Task to complete:
Write out the data again exactly, skipping every picture.
○ ○ ○ ○ ○
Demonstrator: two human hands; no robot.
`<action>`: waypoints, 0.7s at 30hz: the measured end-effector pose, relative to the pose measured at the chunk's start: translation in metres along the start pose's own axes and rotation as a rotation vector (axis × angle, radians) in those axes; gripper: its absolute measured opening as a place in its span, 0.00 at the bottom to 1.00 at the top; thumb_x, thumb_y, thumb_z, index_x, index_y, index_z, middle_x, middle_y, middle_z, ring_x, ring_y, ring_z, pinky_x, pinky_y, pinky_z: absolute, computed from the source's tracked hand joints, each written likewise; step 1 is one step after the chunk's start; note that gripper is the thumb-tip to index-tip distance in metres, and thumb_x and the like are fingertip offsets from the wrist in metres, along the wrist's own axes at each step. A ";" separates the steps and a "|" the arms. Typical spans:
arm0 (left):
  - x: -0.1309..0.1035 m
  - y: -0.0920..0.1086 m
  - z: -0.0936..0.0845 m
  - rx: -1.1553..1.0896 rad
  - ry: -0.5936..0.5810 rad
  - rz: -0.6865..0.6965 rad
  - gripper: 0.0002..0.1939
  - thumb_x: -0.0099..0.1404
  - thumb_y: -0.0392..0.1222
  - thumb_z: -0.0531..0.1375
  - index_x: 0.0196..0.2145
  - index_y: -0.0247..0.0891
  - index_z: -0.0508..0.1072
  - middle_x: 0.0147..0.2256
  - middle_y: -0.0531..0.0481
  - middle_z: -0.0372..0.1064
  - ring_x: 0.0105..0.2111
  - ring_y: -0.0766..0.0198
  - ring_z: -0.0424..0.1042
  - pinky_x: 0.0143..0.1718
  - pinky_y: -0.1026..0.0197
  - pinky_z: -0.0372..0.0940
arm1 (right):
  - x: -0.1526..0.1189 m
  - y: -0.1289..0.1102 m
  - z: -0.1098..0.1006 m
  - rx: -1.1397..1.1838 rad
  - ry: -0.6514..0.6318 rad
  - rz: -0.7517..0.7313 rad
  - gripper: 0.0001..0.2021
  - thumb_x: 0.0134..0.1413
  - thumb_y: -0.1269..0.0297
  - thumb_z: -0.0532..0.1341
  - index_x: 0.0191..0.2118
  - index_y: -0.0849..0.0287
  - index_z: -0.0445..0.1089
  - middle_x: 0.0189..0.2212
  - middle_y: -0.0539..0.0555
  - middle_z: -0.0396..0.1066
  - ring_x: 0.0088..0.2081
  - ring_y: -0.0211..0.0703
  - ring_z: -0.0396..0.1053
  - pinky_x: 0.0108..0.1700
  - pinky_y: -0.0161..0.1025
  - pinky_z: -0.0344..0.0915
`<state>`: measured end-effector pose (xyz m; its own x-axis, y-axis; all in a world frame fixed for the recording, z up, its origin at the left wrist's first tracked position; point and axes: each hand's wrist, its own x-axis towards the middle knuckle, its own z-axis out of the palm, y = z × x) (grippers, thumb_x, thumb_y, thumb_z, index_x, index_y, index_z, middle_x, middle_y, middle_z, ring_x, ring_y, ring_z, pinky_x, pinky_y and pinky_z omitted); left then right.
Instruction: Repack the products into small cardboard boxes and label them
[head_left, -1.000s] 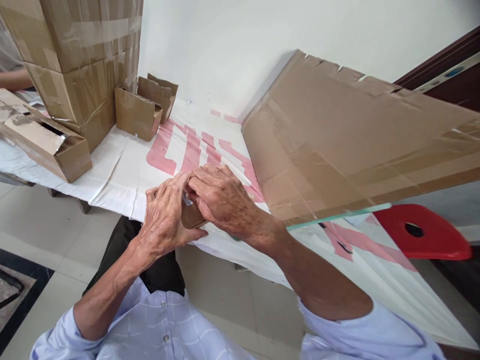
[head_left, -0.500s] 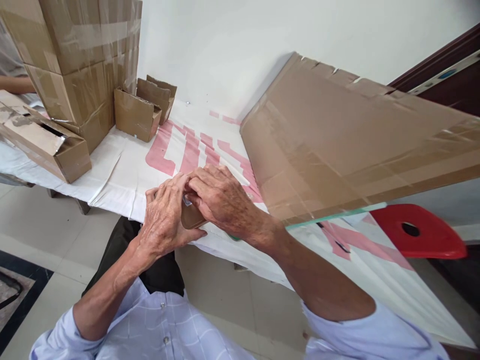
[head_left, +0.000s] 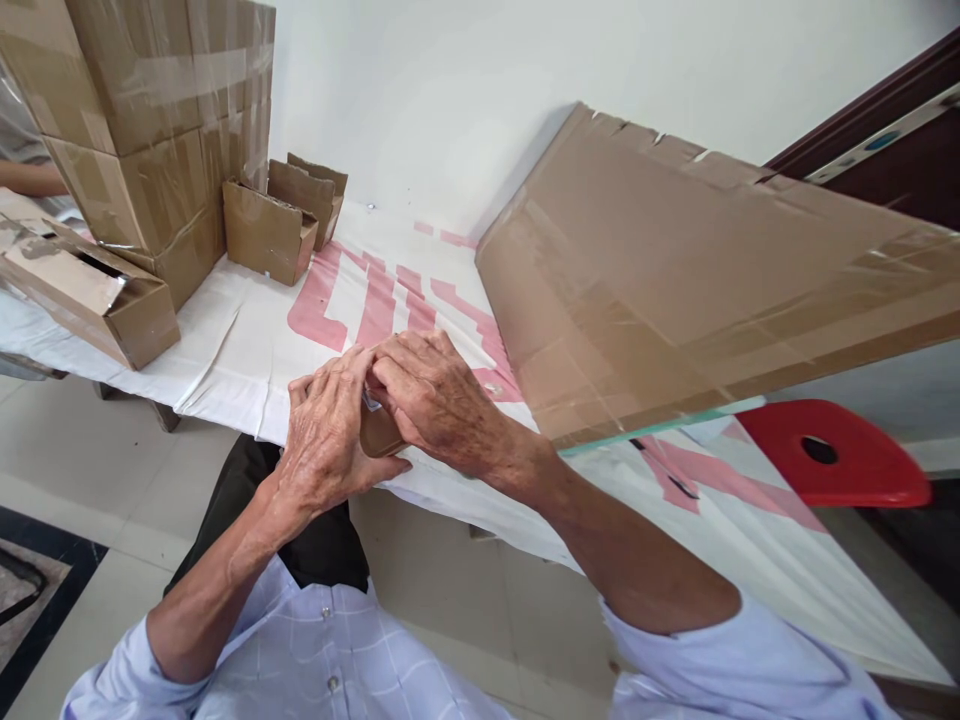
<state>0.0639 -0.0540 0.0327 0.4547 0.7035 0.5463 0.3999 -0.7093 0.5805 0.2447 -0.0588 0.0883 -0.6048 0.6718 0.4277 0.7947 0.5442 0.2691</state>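
Over the table's front edge my two hands meet around a small brown box [head_left: 379, 434] with rounded corners, mostly covered by the fingers. My left hand [head_left: 328, 425] is wrapped along its left side, with the thumb stretched underneath near the lower edge. On the top right, my right hand [head_left: 439, 405] has its fingers bent and pressed together against the box. A bit of white and blue, perhaps a label, peeks out between the hands. What the right fingertips pinch is hidden.
A stack of taped cardboard boxes [head_left: 150, 200] stands left, with a long box [head_left: 97, 290] before it and small open cartons [head_left: 270, 230] beside it. A large cardboard sheet [head_left: 697, 280] leans at right near a red stool [head_left: 862, 470]. A person's arm [head_left: 30, 178] shows far left.
The right hand has shifted very slightly left over the box, its fingers a little more curled. The left hand keeps its hold. The whole view has moved slightly.
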 end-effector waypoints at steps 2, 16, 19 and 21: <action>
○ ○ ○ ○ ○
Exercise answer:
Demonstrator: two human hands; no robot.
`<action>`: waypoints, 0.7s at 30hz: the measured end-effector pose, relative to the pose measured at the chunk's start: translation in metres along the start pose's own axes and rotation as a rotation vector (axis × angle, radians) in those axes; gripper: its absolute measured opening as a place in its span, 0.00 at the bottom to 1.00 at the top; thumb_x, thumb_y, thumb_z, index_x, index_y, index_z, middle_x, middle_y, middle_z, ring_x, ring_y, ring_z, pinky_x, pinky_y, pinky_z: absolute, computed from the source's tracked hand joints, each written likewise; step 1 is one step after the chunk's start; note that gripper is the thumb-tip to index-tip distance in metres, and thumb_x and the like are fingertip offsets from the wrist in metres, along the wrist's own axes at each step. A ";" separates the steps and a "|" the arms. Typical spans:
arm0 (left):
  - x: -0.1309..0.1035 m
  - y: -0.0920..0.1086 m
  - z: -0.0936..0.0845 m
  - rx: -1.1553..1.0896 rad
  - ry: -0.5936..0.5810 rad
  - rz: -0.6865..0.6965 rad
  - gripper: 0.0002..0.1939
  - thumb_x: -0.0099..0.1404
  - thumb_y: -0.0392..0.1222
  - thumb_z: -0.0531..0.1375
  - index_x: 0.0196..0.2145
  - index_y: -0.0247..0.0891
  - index_z: -0.0508..0.1072
  - middle_x: 0.0147..0.2256
  - middle_y: -0.0531..0.0481
  - middle_z: -0.0372..0.1064
  - ring_x: 0.0105..0.2111
  - ring_y: -0.0766..0.0198
  - ring_z: -0.0424..0.1042
  - pinky_x: 0.0143..0.1718
  - pinky_y: -0.1026..0.0197
  - pinky_z: -0.0372..0.0940
arm1 (right):
  - x: -0.1526..0.1189 m
  - y: -0.1289..0.1102 m
  - z: -0.1098..0.1006 m
  - rx: -1.1397..1.1838 rad
  - ry: -0.6514..0.6318 rad
  - rz: -0.7517..0.7313 rad
  - gripper: 0.0001..0.2021
  - thumb_x: 0.0134..0.1413
  - thumb_y: -0.1269..0.0297
  - thumb_z: -0.0532..0.1341
  - index_x: 0.0191..0.2118
  - index_y: -0.0849..0.0287
  - index_z: -0.0445..0.1089
  - middle_x: 0.0189..0.2212
  - middle_y: -0.0539..0.0555
  - middle_z: -0.0396..0.1066
  - ring_x: 0.0088..0.2081
  - ring_y: -0.0211..0.0703
  - ring_z: -0.0396..0.1053
  - pinky_x: 0.0108..0.1700
  - pinky_y: -0.0161..0.1025
  - pinky_z: -0.0344..0.0915
`<state>`: measured end-effector pose (xyz m; its own x-axis, y-axis; all in a world frame fixed for the recording, z up, its origin at the left wrist's first tracked position; point and axes: each hand's wrist, its own x-axis towards the middle knuckle, its own z-axis out of the palm, y = z × x) (grippers, thumb_x, thumb_y, thumb_z, index_x, index_y, index_z, middle_x, middle_y, middle_z, ring_x, ring_y, ring_z, pinky_x, pinky_y and pinky_z omitted); left then right.
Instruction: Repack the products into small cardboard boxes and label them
[head_left, -1.000s] 
[head_left, -0.500s] 
[head_left, +0.000s] 
<state>0.0639 -0.0540 0.0327 0.4547 0.7035 0.5463 0.3999 -0.7093 0.5805 0.2447 -0.0588 0.0883 -0.6048 0.6718 0.4277 0.7947 0.5442 0.2691</state>
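Over the table's front edge my two hands meet around a small brown box [head_left: 379, 434] with rounded corners, mostly covered by the fingers. My left hand [head_left: 328, 425] is wrapped along its left side, with the thumb stretched underneath near the lower edge. On the top right, my right hand [head_left: 439, 405] has its fingers bent and pressed together against the box. A bit of white and blue, perhaps a label, peeks out between the hands. What the right fingertips pinch is hidden.
A stack of taped cardboard boxes [head_left: 150, 200] stands left, with a long box [head_left: 97, 290] before it and small open cartons [head_left: 270, 230] beside it. A large cardboard sheet [head_left: 697, 280] leans at right near a red stool [head_left: 862, 470]. A person's arm [head_left: 30, 178] shows far left.
The right hand has shifted very slightly left over the box, its fingers a little more curled. The left hand keeps its hold. The whole view has moved slightly.
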 end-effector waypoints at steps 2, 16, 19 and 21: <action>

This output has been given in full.